Consumer privacy and why PCI-DSS helps

Privacy Concept on Folder Register in Multicolor Card Index. Closeup View. Selective Focus. 3D Render.

Consumer privacy and why PCI-DSS helps

The growth of the internet and, in particular, online shopping and online banking, means that there are millions of data records generated every minute. Maintaining consumer privacy and ensuring that data is safe and can’t be accessed by criminals is crucial. Data breaches can be incredibly damaging for organisations as well as individuals.


The Payment Card Industry Data Security Standard (PCI DSS) is one of many protocols developed to tackle the issue. PCI DSS helps to protect financial data (payment cards) by identifying and fixing any vulnerabilities in payment processing software. Virtually all major merchants are now PCI DSS compliant.

PCI compliance is not a legal requirement but is often a pre-requisite in being allowed to accept card payments. Fines for any data breaches are handed out by the Security Standards Council that consists of American Express, JCB International, Discover Financial Services, MasterCard, and Visa Inc.

To become PCI compliant, there are a number of steps to complete, covering six different goals.
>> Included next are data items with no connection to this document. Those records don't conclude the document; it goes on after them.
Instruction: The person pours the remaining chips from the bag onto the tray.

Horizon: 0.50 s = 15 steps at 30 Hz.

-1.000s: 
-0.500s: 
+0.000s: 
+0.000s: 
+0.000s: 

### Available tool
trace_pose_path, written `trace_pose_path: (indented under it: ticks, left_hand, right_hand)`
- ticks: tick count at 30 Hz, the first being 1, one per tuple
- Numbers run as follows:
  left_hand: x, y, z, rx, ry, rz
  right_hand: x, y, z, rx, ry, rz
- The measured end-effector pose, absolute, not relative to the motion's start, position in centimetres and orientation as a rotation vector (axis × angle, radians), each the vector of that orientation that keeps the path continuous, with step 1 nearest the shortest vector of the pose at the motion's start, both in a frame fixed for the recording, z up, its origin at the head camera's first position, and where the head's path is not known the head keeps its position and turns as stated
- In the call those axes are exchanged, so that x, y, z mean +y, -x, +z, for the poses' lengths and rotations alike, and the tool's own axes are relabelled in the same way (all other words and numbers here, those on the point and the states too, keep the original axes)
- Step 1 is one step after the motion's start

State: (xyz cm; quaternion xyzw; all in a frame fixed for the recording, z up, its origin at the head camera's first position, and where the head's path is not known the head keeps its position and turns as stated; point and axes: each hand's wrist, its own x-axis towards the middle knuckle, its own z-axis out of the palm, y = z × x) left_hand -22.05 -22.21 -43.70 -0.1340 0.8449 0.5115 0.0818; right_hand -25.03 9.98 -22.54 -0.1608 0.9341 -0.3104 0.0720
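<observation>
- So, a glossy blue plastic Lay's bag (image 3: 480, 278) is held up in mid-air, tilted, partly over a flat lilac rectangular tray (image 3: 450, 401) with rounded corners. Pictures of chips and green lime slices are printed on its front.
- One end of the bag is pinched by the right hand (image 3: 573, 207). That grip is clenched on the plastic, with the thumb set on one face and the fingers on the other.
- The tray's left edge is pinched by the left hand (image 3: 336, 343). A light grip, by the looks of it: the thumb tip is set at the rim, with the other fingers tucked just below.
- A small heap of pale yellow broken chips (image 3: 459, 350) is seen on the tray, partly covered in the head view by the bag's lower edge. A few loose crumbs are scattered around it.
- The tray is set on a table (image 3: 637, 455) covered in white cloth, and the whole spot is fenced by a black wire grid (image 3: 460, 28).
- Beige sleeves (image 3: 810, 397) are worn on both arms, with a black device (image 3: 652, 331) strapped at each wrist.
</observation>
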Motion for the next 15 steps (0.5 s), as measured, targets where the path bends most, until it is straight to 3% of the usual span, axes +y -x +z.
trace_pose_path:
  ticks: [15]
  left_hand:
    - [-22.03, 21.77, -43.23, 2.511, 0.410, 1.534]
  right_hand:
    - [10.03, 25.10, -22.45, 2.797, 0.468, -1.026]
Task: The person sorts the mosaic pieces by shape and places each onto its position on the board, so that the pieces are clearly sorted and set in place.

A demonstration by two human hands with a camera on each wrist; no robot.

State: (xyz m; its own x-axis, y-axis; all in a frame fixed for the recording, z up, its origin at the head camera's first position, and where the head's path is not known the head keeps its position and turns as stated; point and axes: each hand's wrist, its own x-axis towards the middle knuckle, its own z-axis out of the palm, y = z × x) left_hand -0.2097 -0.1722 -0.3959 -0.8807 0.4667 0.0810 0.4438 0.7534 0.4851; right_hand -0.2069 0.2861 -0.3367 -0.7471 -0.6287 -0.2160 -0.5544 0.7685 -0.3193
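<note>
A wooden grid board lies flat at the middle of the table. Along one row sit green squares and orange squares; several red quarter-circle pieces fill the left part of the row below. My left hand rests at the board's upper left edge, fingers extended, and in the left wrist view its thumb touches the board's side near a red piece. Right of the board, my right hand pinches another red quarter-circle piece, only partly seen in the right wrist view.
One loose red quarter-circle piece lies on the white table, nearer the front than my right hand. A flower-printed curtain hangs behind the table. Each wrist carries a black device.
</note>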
1. Build and maintain a secure network

The emphasis of the first goal is on ensuring that access to your systems is protected. You should have a firewall policy in place to protect any data you hold and this should be tested frequently. The SSC also recommends that any vendor-supplied passwords should be changed to unique and hard to guess passwords because the default passwords supplied with software/hardware are often known or easy to guess. In addition, it is also suggested that passwords are updated once every 90 days at the very least.

2. Protect cardholder data

This second goal applies if your business chooses to store any cardholder data, either in a database or physically (paper receipts etc.) It is, however, recommended, that no card data should be kept unless absolutely necessary. If you do store card data, you must never keep PIN or CVC data.

To protect any cardholder data held on computers, passwords and authentication procedures should be used. If paper records are kept, filing cabinets/safes should be locked and secure.

Any transmission of data should also be encrypted in case it is intercepted. Encryption means that in order to see any data, a cipher is required, making it harder for hackers/cybercriminals.

3. Maintain a Vulnerability Management Program (VMP)

For this you will need to have an effective anti-virus system. You will need to continually scan software for any malicious viruses and continually update your anti-virus software so that it is able to spot and prevent newer viruses.

In terms of card payments, you need to ensure that your card payment provider is committed to continually updating their systems to prevent any security breaches.

Being proactive rather than reactive is a crucial part of prevention.

4. Implement strong access control measures

This essentially means ensuring that only those who really need it have access to any sensitive data. The fewer people who can access data, the lower the risk of it being compromised.

Any staff that require access should be given unique IDs and should follow strict guidelines with regard to authorisation and passwords.

If data is held off-site, your third-party provider must ensure sufficient security and access controls are in place.

5. Regularly monitor and test networks

You should always keep track of who accesses data and when. This helps in finding the root cause of any security breach that does happen and enables it to be fixed as soon as possible.

Regular testing also helps to ensure that the network and the data held on it is fully secure.

6. Maintain an information security policy

This should be a comprehensive document covering all of your data security procedures. It should include what your data security procedures are, who is responsible for executing them, guidelines on how to remain compliant and a fully developed plan as to what to do if you suffer a breach/malicious attack of any sort.

How software can help meet PCI DSS compliance requirements

To be PCI DSS compliant, a business needs to better handle and manage all the data it holds, especially sensitive data. It is crucial to invest in software that can monitor, detect and report on vulnerabilities - and do so in in real-time. Specialist software can reduce the need for manual intervention and can automatically notify business owners and IT teams of any vulnerabilities that it finds so that they can be treated with urgency and remedied.

Common security issues that this software can identify include:

- Injection vulnerabilities
- Weak encryption
- Insecure communication
- Cross-site request forgery
- Broken authentication or authorisation
- Error handling
- Improper access controls

It can also detect instances where any application:

- Saves data without encryption
- Leaks data in a log file
- Saves the data in the browser cache
- Sends data in a URL
- Uses insecure authentication mechanisms
- Uses an unsafe database connection.

In addition to tracking/scanning on an ongoing basis, data can be tagged as sensitive and any incorrect handling will be identified and reported instantly.